In the case of fund companies affiliated with the Company, where an affiliated investment adviser employs
subadvisers to manage the funds, no direct payments are made to the Company or the affiliated investment adviser
by the subadvisers. Subadvisers may provide reimbursement for employees of the Company or its affiliates to attend
business meetings or training conferences. Investment management fees are apportioned between the affiliated
investment adviser and subadviser. This apportionment varies by subadviser, resulting in varying amounts of
revenue retained by the investment adviser. This apportionment of the investment advisory fee does not increase,
directly or indirectly, fund fees and expenses. See “Fees - Fund Fees and Expenses” for additional information.

How Fees are Deducted. Fees are deducted from the value of the fund shares on a daily basis, which in turn affects
the value of each subaccount that purchases fund shares.

PRO._________-08 7 


CONDENSED FINANCIAL INFORMATION

Understanding Condensed Financial Information.

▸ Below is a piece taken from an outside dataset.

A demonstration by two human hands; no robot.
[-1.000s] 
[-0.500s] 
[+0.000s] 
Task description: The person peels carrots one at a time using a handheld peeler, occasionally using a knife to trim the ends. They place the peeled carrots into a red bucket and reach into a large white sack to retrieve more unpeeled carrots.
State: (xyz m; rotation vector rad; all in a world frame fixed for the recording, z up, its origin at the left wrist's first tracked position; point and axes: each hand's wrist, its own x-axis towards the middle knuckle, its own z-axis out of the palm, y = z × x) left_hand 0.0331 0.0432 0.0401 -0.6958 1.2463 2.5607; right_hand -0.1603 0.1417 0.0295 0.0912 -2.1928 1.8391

As of [XXXXXXXX, 2008], we had not begun selling the
contracts and the subaccounts did not have any assets attributable to the contracts. Therefore, no condensed financial
information is presented herein.

Financial Statements. The statements of assets and liabilities, the statements of operations, the statements of
changes in net assets and the related notes to financial statements for Variable Annuity Account C and the
consolidated financial statements and the related notes to financial statements for ING Life Insurance and Annuity
Company are located in the Statement of Additional Information.

VARIABLE ANNUITY ACCOUNT C

We established Variable Annuity Account C (the “separate account”) under Connecticut Law in 1976 as a
continuation of the separate account established in 1974 under Arkansas law by Aetna Variable Annuity Life
Insurance Company. The separate account was established as a segregated asset account to fund variable annuity
contracts. The separate account is registered as a unit investment trust under the Investment Company Act of 1940
(the “40 Act”). It also meets the definition of “separate account” under the federal securities laws.

The separate account is divided into “subaccounts.” These subaccounts invest directly in shares of a corresponding
fund.

Although we hold title to the assets of the separate account, such assets are not chargeable with the liabilities of any
other business that we conduct. Income, gains or losses of the separate account are credited to or charged against the
assets of the separate account without regard to other income, gains or losses of ING Life Insurance and Annuity
Company. All obligations arising under the contracts are obligations of ING Life Insurance and Annuity Company.

THE COMPANY

ING Life Insurance and Annuity Company (the Company, we, us, our) issues the contracts described in this
prospectus and is responsible for providing each contract’s insurance and annuity benefits. We are a direct, wholly
owned subsidiary of Lion Connecticut Holdings Inc.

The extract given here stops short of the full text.